======== INFORMATION SUPPLIED ========

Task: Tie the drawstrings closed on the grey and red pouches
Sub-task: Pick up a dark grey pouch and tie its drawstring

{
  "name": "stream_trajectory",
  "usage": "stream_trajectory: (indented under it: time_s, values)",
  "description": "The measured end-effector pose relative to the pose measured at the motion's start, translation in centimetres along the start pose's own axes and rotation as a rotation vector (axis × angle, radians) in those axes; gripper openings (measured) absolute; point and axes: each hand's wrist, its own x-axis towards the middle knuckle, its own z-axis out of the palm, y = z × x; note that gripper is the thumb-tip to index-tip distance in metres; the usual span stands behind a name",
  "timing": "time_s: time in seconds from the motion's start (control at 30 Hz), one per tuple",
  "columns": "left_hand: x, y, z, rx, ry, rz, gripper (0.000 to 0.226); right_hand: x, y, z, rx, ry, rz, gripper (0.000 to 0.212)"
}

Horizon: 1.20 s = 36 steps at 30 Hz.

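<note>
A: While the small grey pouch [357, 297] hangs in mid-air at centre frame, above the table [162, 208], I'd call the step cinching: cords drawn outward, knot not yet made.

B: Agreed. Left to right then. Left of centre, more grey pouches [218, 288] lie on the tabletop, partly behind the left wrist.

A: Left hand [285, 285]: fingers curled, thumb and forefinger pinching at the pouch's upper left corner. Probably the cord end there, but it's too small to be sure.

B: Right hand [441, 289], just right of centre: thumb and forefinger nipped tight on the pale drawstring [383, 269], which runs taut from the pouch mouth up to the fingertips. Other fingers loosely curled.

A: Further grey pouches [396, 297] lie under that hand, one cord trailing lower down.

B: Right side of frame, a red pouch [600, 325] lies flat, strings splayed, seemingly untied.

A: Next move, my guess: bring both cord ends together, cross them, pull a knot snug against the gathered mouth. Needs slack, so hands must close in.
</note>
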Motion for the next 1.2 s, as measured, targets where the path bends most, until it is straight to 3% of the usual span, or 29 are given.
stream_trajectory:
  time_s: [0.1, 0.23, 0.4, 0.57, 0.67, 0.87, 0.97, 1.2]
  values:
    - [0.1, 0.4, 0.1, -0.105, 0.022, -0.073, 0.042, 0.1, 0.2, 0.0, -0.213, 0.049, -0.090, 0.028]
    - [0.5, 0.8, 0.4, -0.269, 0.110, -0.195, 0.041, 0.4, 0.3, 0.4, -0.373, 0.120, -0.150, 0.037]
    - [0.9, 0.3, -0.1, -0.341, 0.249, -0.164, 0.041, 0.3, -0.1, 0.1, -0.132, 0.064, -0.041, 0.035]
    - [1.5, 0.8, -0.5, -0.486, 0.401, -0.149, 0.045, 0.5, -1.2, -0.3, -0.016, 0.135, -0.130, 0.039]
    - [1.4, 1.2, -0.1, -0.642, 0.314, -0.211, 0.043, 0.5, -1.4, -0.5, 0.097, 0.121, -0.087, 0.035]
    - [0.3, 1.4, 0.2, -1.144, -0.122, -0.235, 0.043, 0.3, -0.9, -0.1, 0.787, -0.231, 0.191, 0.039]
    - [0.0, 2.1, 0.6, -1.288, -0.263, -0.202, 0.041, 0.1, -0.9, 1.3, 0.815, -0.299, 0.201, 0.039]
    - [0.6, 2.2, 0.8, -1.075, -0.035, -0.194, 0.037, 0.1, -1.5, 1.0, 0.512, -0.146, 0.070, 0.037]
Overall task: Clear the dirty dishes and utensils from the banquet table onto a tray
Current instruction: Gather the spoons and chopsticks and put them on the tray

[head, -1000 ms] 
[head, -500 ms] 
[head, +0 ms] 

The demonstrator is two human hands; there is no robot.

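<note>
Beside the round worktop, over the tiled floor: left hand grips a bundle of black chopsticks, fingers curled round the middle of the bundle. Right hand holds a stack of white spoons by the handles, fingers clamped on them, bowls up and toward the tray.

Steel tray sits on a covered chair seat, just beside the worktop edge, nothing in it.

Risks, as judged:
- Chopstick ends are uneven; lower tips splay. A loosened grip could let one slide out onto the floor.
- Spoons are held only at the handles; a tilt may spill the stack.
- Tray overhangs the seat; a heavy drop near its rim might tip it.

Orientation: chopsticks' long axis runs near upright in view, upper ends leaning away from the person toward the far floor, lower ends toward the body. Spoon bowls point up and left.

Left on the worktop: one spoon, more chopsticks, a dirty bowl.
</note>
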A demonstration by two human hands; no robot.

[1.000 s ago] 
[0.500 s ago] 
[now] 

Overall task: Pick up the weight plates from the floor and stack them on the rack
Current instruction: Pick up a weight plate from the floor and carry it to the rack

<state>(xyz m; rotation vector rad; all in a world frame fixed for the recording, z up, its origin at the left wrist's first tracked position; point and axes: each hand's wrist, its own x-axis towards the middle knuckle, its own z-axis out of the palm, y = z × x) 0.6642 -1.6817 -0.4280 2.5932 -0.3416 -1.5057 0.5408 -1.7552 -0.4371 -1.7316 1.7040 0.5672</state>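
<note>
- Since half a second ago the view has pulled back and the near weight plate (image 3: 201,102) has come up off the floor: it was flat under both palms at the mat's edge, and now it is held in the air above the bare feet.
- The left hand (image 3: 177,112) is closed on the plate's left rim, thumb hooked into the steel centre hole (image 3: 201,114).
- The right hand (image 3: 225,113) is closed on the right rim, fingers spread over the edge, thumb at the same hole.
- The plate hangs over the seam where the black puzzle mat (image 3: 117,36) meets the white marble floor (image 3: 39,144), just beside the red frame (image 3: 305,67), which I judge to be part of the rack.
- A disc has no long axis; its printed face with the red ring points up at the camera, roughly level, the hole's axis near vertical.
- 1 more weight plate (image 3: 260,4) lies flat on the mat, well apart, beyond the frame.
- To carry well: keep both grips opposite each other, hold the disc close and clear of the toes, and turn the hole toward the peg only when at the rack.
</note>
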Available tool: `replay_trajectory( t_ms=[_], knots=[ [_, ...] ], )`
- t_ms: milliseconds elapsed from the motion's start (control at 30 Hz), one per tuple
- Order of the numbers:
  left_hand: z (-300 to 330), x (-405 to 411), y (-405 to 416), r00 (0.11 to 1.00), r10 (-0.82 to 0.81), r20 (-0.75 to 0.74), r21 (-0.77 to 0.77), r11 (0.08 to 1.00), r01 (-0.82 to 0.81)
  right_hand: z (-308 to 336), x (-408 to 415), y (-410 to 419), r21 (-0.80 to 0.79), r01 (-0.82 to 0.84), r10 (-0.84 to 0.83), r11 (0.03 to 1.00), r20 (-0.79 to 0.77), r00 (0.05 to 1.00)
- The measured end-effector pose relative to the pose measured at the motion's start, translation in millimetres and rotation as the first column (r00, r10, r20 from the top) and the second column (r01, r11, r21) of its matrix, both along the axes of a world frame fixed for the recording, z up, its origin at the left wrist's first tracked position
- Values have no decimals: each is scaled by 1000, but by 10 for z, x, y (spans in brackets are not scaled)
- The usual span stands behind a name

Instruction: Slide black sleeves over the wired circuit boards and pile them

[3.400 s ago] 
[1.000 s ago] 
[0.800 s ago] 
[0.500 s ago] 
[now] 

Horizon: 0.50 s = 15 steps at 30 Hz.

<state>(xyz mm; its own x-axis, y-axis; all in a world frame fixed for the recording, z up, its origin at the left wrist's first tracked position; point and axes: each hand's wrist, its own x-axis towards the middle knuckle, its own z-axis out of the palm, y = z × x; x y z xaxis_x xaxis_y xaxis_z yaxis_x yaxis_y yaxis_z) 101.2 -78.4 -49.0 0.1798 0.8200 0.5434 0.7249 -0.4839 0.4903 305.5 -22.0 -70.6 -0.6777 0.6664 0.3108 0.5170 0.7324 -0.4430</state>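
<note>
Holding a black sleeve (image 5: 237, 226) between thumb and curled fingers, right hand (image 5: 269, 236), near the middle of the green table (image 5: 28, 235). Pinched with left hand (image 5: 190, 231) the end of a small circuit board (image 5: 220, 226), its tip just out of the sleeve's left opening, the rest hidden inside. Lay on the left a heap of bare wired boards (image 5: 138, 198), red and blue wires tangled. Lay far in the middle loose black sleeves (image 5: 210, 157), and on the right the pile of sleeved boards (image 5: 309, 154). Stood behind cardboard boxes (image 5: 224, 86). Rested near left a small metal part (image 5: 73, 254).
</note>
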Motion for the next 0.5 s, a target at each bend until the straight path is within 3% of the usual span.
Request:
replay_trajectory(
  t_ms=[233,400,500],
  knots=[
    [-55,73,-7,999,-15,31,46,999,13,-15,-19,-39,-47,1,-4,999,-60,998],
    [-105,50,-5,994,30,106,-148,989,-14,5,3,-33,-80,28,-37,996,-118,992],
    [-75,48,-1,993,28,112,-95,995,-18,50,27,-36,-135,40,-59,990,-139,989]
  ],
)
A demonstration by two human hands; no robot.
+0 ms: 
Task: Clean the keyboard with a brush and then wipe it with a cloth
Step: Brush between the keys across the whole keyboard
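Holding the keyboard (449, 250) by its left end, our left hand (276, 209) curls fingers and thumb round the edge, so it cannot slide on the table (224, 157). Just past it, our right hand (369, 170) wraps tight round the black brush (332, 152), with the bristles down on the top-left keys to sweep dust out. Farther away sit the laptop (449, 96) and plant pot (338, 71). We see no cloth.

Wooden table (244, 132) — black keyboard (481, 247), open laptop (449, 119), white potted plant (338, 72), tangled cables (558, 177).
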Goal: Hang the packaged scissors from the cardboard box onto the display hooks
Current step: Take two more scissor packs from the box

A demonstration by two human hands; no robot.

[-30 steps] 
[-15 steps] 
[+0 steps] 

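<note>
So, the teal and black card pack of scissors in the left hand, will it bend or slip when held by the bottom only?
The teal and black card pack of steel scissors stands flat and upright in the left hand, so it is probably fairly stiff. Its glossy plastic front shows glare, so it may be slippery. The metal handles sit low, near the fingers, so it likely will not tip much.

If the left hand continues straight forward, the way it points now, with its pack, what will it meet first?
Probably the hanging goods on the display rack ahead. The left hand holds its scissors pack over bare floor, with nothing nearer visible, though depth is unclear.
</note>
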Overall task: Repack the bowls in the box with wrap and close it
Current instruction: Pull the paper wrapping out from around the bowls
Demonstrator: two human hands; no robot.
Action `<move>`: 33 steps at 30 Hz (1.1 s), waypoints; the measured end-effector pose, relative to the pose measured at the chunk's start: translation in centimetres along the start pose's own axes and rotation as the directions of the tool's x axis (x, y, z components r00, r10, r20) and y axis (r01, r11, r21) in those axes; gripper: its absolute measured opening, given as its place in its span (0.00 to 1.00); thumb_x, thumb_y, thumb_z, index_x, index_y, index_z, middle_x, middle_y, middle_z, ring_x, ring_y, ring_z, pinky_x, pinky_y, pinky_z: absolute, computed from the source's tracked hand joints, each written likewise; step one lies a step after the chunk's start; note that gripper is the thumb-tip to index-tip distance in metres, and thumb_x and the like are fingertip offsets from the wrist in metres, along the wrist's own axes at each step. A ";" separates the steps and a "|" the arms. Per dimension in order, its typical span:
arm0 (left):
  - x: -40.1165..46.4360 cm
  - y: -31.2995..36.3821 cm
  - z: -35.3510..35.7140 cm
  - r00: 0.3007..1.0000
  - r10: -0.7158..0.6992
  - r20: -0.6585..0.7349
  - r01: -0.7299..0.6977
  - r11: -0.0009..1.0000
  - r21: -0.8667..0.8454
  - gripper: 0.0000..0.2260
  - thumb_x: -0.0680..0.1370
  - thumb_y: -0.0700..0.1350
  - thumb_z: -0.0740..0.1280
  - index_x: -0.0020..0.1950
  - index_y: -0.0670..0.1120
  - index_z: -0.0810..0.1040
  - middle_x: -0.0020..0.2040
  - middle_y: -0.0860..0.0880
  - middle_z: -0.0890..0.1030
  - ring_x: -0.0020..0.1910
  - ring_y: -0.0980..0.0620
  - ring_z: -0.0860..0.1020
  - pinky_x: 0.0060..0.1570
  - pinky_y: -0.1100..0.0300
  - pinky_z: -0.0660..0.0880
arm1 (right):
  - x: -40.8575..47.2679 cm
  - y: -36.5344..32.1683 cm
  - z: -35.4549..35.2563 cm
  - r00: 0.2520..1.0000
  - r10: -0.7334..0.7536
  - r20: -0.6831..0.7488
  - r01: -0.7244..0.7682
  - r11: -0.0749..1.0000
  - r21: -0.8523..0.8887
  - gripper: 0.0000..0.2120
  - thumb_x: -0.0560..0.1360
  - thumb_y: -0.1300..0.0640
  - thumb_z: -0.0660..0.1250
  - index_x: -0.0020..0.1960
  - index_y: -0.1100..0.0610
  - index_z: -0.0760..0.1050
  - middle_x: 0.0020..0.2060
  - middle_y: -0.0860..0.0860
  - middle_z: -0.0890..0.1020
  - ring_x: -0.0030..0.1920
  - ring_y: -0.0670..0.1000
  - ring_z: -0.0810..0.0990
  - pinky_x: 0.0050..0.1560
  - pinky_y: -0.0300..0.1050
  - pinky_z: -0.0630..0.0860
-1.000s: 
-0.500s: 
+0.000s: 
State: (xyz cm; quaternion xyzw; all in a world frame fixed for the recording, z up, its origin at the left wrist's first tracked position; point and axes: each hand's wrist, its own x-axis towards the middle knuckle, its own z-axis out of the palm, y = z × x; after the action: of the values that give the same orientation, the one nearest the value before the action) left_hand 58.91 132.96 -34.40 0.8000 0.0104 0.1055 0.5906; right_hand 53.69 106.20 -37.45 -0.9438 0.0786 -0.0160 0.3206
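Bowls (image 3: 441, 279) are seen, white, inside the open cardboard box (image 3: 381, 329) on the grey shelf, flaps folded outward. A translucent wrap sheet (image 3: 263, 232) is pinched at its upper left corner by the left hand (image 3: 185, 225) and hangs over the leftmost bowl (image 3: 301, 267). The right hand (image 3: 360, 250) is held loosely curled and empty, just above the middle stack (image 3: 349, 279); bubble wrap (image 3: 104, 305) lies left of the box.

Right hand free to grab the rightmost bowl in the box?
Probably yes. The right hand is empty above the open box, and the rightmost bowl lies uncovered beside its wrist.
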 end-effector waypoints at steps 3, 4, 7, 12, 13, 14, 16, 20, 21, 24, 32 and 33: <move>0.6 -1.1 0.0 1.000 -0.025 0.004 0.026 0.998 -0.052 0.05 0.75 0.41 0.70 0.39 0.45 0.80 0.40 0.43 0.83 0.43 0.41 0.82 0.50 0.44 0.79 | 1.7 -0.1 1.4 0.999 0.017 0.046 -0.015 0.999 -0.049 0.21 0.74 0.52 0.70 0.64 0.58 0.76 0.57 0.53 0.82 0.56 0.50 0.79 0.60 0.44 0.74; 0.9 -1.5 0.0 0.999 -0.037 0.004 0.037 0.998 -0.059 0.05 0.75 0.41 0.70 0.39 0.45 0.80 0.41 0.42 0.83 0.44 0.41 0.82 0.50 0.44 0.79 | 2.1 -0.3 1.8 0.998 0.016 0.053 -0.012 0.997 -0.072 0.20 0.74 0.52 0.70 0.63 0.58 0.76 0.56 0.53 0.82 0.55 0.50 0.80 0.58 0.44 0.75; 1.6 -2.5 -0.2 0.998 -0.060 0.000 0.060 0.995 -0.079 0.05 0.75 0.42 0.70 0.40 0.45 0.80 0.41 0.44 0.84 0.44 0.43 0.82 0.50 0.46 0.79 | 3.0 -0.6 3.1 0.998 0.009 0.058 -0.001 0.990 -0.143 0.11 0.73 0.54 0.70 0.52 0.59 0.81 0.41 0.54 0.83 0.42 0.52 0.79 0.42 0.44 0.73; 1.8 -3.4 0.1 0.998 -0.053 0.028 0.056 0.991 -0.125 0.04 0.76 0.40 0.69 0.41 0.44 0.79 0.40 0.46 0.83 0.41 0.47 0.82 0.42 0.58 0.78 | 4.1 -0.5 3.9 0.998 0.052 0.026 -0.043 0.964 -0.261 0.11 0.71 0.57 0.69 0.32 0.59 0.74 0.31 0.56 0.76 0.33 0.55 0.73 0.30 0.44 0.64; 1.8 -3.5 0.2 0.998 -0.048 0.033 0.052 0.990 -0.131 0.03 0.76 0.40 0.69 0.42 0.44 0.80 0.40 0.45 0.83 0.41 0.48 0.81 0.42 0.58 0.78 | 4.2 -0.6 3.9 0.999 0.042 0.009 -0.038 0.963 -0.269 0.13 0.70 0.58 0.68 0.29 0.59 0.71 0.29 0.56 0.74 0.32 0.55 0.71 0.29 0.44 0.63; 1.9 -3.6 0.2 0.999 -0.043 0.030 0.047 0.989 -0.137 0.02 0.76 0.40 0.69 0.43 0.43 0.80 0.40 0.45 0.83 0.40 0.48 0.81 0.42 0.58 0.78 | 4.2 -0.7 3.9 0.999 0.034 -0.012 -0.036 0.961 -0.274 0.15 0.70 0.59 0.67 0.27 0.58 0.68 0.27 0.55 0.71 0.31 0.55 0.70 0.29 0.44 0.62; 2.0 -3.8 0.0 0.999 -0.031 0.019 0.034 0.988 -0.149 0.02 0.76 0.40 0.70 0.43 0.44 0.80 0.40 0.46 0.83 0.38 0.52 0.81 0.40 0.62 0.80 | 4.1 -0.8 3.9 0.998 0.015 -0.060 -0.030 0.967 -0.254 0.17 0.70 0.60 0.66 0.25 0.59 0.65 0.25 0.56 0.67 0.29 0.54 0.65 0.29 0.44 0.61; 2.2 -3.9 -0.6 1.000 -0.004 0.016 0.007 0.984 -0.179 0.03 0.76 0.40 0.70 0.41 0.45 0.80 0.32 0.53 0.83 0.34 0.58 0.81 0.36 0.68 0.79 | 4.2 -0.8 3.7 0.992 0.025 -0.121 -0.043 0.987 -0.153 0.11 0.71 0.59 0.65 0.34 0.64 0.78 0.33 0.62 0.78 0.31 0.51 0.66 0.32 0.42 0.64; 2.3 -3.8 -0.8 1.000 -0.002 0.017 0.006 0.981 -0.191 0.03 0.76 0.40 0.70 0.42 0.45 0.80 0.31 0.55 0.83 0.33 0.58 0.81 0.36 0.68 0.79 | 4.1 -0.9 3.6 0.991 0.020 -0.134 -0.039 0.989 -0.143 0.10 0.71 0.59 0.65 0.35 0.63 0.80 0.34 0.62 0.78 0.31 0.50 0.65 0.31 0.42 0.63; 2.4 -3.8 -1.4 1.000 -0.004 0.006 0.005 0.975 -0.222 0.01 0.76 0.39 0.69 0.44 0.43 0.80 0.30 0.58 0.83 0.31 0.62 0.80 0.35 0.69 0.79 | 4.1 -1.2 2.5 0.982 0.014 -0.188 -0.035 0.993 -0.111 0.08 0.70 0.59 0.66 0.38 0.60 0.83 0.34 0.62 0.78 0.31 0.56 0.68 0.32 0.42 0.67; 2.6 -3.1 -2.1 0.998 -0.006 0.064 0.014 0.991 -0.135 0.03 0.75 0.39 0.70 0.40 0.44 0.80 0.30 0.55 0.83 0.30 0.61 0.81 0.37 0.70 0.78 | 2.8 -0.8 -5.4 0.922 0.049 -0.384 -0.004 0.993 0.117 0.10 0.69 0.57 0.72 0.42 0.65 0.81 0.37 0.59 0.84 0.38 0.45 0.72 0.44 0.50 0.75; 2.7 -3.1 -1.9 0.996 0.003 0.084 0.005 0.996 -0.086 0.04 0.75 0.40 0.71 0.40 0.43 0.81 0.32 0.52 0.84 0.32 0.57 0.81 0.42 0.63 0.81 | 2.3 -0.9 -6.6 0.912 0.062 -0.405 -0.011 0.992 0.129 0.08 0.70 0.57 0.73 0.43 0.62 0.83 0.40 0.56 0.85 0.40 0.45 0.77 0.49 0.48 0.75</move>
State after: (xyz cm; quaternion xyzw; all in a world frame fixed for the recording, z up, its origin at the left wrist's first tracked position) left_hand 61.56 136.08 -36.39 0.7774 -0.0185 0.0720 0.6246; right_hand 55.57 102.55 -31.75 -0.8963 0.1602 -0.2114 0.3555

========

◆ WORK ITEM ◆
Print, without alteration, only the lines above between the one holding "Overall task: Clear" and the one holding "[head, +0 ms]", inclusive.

◆ RESPONSE TO THE EXERCISE ◆
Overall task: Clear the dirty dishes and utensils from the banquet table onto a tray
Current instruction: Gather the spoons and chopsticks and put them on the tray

[head, -1000 ms] 
[head, -500 ms] 
[head, +0 ms] 

This concludes the response to the exercise.